O Atlas da Violência 2025, divulgado nesta semana pelo Instituto de Pesquisa Econômica Aplicada (Ipea) e pelo Fórum Brasileiro de Segurança Pública (FBSP), mostra que a taxa de homicídios no Brasil recuou para 21,2 a cada 100 mil habitantes em 2023, queda de 2,3% em relação a 2022. Queda na taxa de homicídios em 2023 Segundo o levantamento, a redução nacional marca o terceiro ano consecutivo de declínio desde 2021. Ainda assim, nove unidades da federação registraram alta na taxa de homicídios:
| Estado | Variação da taxa (%) |
|---|---|
| Alagoas | 4,7 |
| Amapá | 41,7 |
| Maranhão | 3,0 |
| Mato Grosso | 1,7 |
| Mato Grosso do Sul | 5,1 |
| Minas Gerais | 3,2 |
| Pernambuco | 8,0 |
| Rio de Janeiro | 13,6 |
| Rio Grande do Sul | 0,6 |
São Paulo registrou a menor taxa de homicídios em 2023 (6,4 por 100 mil habitantes), enquanto o Amapá liderou o ranking de violência, com 57,4. Confira a lista completa:
| Estado | Homicídios por 100 mil habitantes (2023) |
|---|---|
| Acre | 23,7 |
| Alagoas | 35,3 |
| Amapá | 57,4 |
| Amazonas | 36,8 |
| Bahia | 43,9 |
| Ceará | 32,0 |
| Distrito Federal | 11,0 |
| Espírito Santo | 27,7 |
| Goiás | 21,4 |
| Maranhão | 27,9 |
| Mato Grosso | 30,8 |
| Mato Grosso do Sul | 20,7 |
| Minas Gerais | 12,9 |
| Pará | 28,6 |
| Paraíba | 26,5 |
| Paraná | 18,9 |
| Pernambuco | 38,0 |
| Piauí | 22,0 |
| Rio de Janeiro | 24,3 |
| Rio Grande do Norte | 26,4 |
| Rio Grande do Sul | 17,2 |
| Rondônia | 30,0 |
| Roraima | 35,9 |
| Santa Catarina | 8,8 |
| São Paulo | 6,4 |
| Sergipe | 29,4 |
| Tocantins | 25,8 |
Sete estados ficaram abaixo da média nacional de 21,2 homicídios por 100 mil habitantes: Distrito Federal, Mato Grosso do Sul, Minas Gerais, Paraná, Rio Grande do Sul, Santa Catarina e São Paulo. Impacto regional A comparação com o mapa de cinco anos atrás revela mudanças graduais na geografia da violência.
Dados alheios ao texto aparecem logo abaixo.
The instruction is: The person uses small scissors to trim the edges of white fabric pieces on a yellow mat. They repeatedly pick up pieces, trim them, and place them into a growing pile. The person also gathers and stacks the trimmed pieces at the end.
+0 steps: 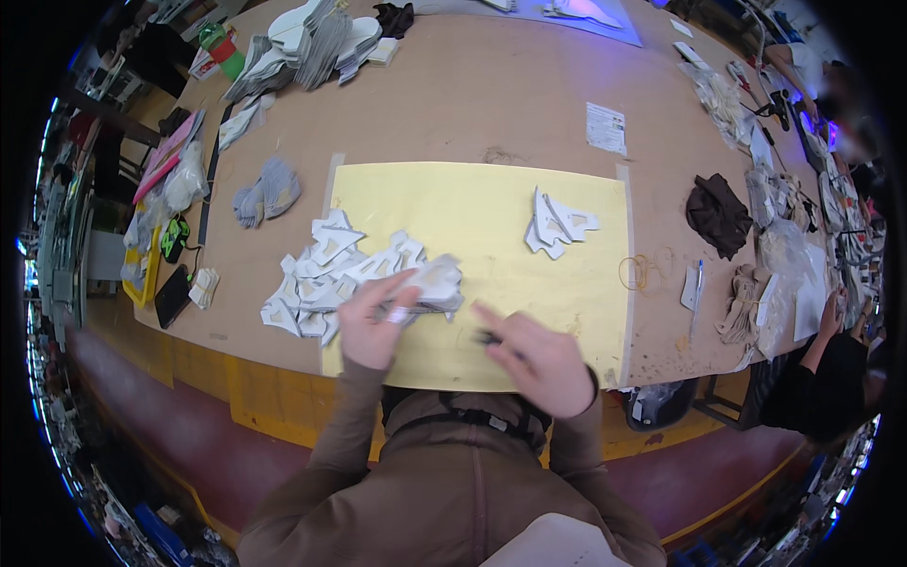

Apesar de a menor concentração de homicídios ainda se situar na Região Sul, diversos estados do Norte e Nordeste — como Acre, Pará, Maranhão, Piauí, Rio Grande do Norte e Sergipe — reduziram significativamente seus índices. No entanto, Bahia, Amapá, Pernambuco, Amazonas e Ceará mantêm as taxas mais elevadas do país.